Out In The Open

Fentanyl users talk addiction, overdose and how friends and family are 'dropping like flies'

Drug users at a pop-up safe injection site run by volunteers in Vancouver's Downtown Eastside talk about using fentanyl, overdosing on it, and how the drug is killing people they know at a rapid rate.
A man walking past a mural.
A man walks past a mural by street artist Smokey D. about the fentanyl and opioid overdose crisis in the Downtown Eastside of Vancouver, B.C., on Thursday December 22, 2016. (Darryl Dyck/The Canadian Press)

Drug users at pop-up safe injection site run by volunteers in Vancouver's Downtown Eastside spoke to Out in the Open about their experiences with fentanyl. 

Here are a few of the things we heard:

► "You get used to it, I mean, it's very potent...anything less than that, it's just weaker. So now, you want that."

► "I've been using intravenous heroin or opioids of one sort for over 33 years, and I've never overdosed until this last year. I've dropped twice."

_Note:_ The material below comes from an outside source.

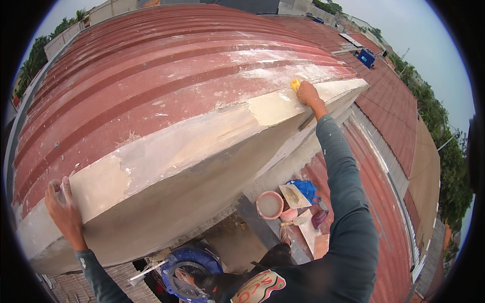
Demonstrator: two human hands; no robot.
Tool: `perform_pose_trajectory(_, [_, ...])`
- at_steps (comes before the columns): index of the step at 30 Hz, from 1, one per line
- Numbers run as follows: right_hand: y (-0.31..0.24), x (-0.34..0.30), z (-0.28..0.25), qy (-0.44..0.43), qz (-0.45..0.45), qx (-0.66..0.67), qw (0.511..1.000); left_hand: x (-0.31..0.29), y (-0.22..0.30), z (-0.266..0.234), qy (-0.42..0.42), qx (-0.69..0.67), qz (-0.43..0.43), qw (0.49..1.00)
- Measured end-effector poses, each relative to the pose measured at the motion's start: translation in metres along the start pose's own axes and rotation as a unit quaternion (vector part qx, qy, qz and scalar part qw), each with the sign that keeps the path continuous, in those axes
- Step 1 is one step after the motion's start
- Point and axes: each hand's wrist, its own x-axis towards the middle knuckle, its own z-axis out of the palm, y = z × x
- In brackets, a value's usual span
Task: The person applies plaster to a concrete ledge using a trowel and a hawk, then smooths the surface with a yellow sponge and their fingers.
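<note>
A plastered wall top [187,143], patchy cream and grey, runs from the lower left up to the right along a red corrugated roof [151,76]. My right hand [307,94] is closed round a yellow sponge [295,85] at the wall top's far right part, beside the roof sheet. Its fingers partly hide the sponge. At the near left end, my left hand [64,214] rests on the wall top's edge with its fingers apart and bent, holding nothing loose. The wall's outer face [202,187] drops away below.
Below stand a round pink bucket [270,205] of grey mix, a pale board [295,196], a blue plastic bag [304,191] and a dark red item [319,218]. One foot [184,276] is by a blue drum [174,262]; the other [285,236] is on a ledge.
</note>
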Motion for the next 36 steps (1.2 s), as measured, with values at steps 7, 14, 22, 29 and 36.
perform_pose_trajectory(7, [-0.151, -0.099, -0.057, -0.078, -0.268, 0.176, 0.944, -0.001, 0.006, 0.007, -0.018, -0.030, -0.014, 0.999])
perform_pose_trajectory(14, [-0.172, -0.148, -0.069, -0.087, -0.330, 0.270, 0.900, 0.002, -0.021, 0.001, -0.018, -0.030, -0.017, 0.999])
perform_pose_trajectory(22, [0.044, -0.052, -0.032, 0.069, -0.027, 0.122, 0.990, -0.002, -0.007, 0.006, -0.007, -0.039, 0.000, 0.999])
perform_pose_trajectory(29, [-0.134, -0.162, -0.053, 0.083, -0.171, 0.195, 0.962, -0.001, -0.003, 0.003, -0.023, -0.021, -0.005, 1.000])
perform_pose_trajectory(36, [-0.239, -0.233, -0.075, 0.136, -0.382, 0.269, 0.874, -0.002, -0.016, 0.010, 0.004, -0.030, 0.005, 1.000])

► "I did a line, it didn't take me more than 30 seconds of just feeling a little bit nauseous and weird and I sat down and started to talk to somebody, I was trying to focus hard on him because I knew that it wasn't right. Within a minute, I was down on the ground."

► "Fentanyl, it takes the pain away. You know, it makes you feel good. You're feeling great, and before you know it, you're addicted to the damn thing."

► "Friends and family are dropping like flies and there's no end in sight, as far as I can see."